* **Problem description**
Every line of the data needs to be returned exactly.
-------- Provided records --------
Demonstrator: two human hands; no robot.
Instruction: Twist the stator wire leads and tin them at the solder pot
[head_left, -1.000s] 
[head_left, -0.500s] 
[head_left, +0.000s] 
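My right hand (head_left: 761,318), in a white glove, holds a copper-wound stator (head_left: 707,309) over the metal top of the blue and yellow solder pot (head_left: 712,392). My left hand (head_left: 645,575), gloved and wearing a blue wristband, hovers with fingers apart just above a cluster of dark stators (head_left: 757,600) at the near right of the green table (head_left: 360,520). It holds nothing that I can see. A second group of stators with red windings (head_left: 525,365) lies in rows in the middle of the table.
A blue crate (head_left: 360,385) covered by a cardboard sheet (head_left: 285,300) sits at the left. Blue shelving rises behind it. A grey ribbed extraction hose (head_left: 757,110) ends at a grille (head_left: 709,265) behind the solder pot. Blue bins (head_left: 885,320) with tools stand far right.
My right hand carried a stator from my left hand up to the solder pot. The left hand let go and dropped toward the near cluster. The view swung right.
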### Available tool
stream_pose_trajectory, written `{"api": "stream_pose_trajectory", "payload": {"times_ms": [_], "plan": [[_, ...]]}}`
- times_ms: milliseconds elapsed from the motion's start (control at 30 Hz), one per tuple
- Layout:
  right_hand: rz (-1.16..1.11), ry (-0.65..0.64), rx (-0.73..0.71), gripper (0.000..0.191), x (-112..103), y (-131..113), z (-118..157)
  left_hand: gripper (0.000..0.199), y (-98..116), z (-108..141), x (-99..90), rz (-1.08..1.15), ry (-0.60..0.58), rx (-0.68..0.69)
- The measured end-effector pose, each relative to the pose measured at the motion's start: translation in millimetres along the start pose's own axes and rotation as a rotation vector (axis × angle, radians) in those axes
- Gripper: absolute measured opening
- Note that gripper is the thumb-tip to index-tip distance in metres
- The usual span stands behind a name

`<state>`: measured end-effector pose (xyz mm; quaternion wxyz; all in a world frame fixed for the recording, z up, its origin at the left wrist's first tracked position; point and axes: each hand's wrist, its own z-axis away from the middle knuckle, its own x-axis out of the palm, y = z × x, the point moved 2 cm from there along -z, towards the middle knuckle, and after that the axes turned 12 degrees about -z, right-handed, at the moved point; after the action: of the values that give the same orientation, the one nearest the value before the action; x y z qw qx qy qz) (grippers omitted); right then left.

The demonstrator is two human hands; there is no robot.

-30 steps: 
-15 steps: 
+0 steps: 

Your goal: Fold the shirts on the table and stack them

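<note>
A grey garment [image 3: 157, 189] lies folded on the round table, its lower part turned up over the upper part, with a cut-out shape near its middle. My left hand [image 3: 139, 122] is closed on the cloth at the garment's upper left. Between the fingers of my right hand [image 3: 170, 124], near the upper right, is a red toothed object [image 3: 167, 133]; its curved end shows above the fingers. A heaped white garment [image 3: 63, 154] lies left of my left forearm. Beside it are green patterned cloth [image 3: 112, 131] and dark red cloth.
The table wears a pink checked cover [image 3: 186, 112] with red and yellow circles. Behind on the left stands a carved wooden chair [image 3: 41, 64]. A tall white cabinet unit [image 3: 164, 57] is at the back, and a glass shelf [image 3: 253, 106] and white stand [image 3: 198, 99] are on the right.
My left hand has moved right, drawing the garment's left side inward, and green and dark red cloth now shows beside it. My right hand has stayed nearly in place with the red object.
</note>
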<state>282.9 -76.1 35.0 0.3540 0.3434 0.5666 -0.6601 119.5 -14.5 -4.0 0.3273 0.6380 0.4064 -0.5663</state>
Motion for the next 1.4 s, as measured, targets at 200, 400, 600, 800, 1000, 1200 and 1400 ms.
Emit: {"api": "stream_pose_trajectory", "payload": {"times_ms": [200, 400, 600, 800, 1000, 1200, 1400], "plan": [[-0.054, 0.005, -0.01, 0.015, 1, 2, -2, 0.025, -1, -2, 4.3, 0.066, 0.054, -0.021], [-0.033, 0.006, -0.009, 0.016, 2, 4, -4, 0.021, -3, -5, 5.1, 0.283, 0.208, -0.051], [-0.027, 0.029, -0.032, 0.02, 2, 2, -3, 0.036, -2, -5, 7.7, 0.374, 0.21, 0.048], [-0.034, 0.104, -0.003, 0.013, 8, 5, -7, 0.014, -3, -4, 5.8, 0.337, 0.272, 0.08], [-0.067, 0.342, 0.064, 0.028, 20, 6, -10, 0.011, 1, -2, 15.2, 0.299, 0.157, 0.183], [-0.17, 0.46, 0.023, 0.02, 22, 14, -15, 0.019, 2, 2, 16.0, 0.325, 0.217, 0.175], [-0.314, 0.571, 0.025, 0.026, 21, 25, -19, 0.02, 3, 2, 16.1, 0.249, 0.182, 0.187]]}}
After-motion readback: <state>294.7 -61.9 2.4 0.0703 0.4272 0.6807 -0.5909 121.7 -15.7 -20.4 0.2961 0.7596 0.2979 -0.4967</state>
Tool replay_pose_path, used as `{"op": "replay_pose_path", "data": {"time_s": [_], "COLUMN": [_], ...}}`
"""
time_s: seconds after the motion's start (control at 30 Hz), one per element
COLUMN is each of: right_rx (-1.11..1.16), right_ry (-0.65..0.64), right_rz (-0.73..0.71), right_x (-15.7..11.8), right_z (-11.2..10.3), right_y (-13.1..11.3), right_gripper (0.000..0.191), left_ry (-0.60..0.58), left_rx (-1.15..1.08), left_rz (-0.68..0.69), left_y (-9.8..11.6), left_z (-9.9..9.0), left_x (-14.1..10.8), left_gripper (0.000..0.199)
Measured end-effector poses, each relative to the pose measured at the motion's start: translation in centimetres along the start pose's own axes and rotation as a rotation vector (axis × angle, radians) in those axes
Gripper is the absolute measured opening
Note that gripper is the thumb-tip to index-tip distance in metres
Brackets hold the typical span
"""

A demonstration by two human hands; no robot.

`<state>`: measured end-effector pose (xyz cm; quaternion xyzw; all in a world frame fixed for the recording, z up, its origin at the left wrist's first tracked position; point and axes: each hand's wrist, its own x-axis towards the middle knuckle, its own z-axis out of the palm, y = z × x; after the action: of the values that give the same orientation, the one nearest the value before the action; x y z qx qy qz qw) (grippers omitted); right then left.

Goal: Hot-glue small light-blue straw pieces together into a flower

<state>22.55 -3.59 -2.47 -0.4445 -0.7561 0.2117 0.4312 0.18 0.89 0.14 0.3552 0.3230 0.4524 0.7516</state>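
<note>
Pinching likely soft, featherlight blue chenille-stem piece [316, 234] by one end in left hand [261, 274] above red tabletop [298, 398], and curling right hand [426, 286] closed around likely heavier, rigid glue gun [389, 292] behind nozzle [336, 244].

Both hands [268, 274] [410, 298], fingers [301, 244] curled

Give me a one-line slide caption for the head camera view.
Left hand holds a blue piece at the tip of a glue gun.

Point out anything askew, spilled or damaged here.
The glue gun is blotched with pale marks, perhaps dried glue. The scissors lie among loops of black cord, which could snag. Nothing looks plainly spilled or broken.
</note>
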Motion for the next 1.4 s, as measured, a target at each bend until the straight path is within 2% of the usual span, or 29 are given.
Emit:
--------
* **Result**
Demonstrator: two human hands; no robot.
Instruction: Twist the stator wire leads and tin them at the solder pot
[head_left, -1.000s] 
[head_left, -0.500s] 
[head_left, +0.000s] 
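My right hand (head_left: 761,318), in a white glove, holds a copper-wound stator (head_left: 707,309) over the metal top of the blue and yellow solder pot (head_left: 712,392). My left hand (head_left: 645,575), gloved and wearing a blue wristband, hovers with fingers apart just above a cluster of dark stators (head_left: 757,600) at the near right of the green table (head_left: 360,520). It holds nothing that I can see. A second group of stators with red windings (head_left: 525,365) lies in rows in the middle of the table.
A blue crate (head_left: 360,385) covered by a cardboard sheet (head_left: 285,300) sits at the left. Blue shelving rises behind it. A grey ribbed extraction hose (head_left: 757,110) ends at a grille (head_left: 709,265) behind the solder pot. Blue bins (head_left: 885,320) with tools stand far right.
My right hand carried a stator from my left hand up to the solder pot. The left hand let go and dropped toward the near cluster. The view swung right.
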### Available tool
stream_pose_trajectory, written `{"api": "stream_pose_trajectory", "payload": {"times_ms": [_], "plan": [[_, ...]]}}`
- times_ms: milliseconds elapsed from the motion's start (control at 30 Hz), one per tuple
- Layout:
  right_hand: rz (-1.16..1.11), ry (-0.65..0.64), rx (-0.73..0.71), gripper (0.000..0.191), x (-112..103), y (-131..113), z (-118..157)
  left_hand: gripper (0.000..0.199), y (-98..116), z (-108..141), x (-99..90), rz (-1.08..1.15), ry (-0.60..0.58), rx (-0.68..0.69)
- The measured end-effector pose, each relative to the pose measured at the motion's start: translation in millimetres along the start pose's own axes and rotation as a rotation vector (axis × angle, radians) in those axes
- Gripper: absolute measured opening
- Note that gripper is the thumb-tip to index-tip distance in metres
- The usual span stands behind a name

`<state>`: measured end-effector pose (xyz mm; quaternion wxyz; all in a world frame fixed for the recording, z up, its origin at the left wrist's first tracked position; point and axes: each hand's wrist, its own z-axis away from the middle knuckle, its own x-axis out of the palm, y = z × x, the point moved 2 cm from there along -z, towards the middle knuckle, and after that the axes turned 12 degrees about -z, right-handed, at the moved point; after the action: of the values that give the same orientation, the one nearest the value before the action; x y z qw qx qy qz) (grippers omitted); right then left.

The demonstrator is two human hands; there is no robot.

-30 steps: 
-15 steps: 
+0 steps: 

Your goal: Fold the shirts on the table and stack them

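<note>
A grey garment [image 3: 157, 189] lies folded on the round table, its lower part turned up over the upper part, with a cut-out shape near its middle. My left hand [image 3: 139, 122] is closed on the cloth at the garment's upper left. Between the fingers of my right hand [image 3: 170, 124], near the upper right, is a red toothed object [image 3: 167, 133]; its curved end shows above the fingers. A heaped white garment [image 3: 63, 154] lies left of my left forearm. Beside it are green patterned cloth [image 3: 112, 131] and dark red cloth.
The table wears a pink checked cover [image 3: 186, 112] with red and yellow circles. Behind on the left stands a carved wooden chair [image 3: 41, 64]. A tall white cabinet unit [image 3: 164, 57] is at the back, and a glass shelf [image 3: 253, 106] and white stand [image 3: 198, 99] are on the right.
My left hand has moved right, drawing the garment's left side inward, and green and dark red cloth now shows beside it. My right hand has stayed nearly in place with the red object.
</note>
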<state>282.9 -76.1 35.0 0.3540 0.3434 0.5666 -0.6601 119.5 -14.5 -4.0 0.3273 0.6380 0.4064 -0.5663</state>
Motion for the next 1.4 s, as measured, targets at 200, 400, 600, 800, 1000, 1200 and 1400 ms.
Emit: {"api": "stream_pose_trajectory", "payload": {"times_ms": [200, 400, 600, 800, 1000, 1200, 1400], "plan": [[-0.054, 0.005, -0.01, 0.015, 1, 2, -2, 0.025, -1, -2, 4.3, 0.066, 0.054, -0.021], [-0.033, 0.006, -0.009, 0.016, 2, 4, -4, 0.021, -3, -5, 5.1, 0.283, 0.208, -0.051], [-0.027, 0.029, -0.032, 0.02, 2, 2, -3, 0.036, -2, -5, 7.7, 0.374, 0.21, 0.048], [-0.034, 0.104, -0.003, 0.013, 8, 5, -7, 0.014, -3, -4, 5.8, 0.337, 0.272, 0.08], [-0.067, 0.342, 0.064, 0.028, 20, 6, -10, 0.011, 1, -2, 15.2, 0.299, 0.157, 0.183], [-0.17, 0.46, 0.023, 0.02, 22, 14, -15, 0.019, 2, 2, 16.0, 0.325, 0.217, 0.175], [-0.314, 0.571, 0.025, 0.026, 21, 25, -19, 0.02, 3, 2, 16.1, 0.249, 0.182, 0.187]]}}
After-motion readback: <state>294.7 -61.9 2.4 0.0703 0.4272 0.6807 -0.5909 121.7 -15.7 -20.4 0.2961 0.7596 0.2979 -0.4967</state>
Tool replay_pose_path, used as `{"op": "replay_pose_path", "data": {"time_s": [_], "COLUMN": [_], ...}}`
"""
time_s: seconds after the motion's start (control at 30 Hz), one per element
COLUMN is each of: right_rx (-1.11..1.16), right_ry (-0.65..0.64), right_rz (-0.73..0.71), right_x (-15.7..11.8), right_z (-11.2..10.3), right_y (-13.1..11.3), right_gripper (0.000..0.191), left_ry (-0.60..0.58), left_rx (-1.15..1.08), left_rz (-0.68..0.69), left_y (-9.8..11.6), left_z (-9.9..9.0), left_x (-14.1..10.8), left_gripper (0.000..0.199)
Measured end-effector poses, each relative to the pose measured at the motion's start: translation in centimetres along the start pose's own axes and rotation as a rotation vector (axis × angle, radians) in those axes
Gripper is the absolute measured opening
Note that gripper is the thumb-tip to index-tip distance in metres
Brackets hold the typical span
"""

A demonstration by two human hands; no robot.

`<state>`: measured end-effector pose (xyz cm; quaternion xyzw; all in a world frame fixed for the recording, z up, its origin at the left wrist's first tracked position; point and axes: each hand's wrist, its own x-axis towards the middle knuckle, its own z-axis out of the palm, y = z × x; after the action: of the values that give the same orientation, the one nearest the value before the action; x y z qx qy qz qw) (grippers omitted); right then left.

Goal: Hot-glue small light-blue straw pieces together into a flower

<state>22.55 -3.59 -2.47 -0.4445 -0.7561 0.2117 0.4312 0.18 0.89 0.14 0.3552 0.3230 0.4524 0.7516</state>
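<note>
Pinching likely soft, featherlight blue chenille-stem piece [316, 234] by one end in left hand [261, 274] above red tabletop [298, 398], and curling right hand [426, 286] closed around likely heavier, rigid glue gun [389, 292] behind nozzle [336, 244].

Both hands [268, 274] [410, 298], fingers [301, 244] curled

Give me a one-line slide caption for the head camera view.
Left hand holds a blue piece at the tip of a glue gun.

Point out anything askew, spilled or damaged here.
The glue gun is blotched with pale marks, perhaps dried glue. The scissors lie among loops of black cord, which could snag. Nothing looks plainly spilled or broken.
</note>
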Motion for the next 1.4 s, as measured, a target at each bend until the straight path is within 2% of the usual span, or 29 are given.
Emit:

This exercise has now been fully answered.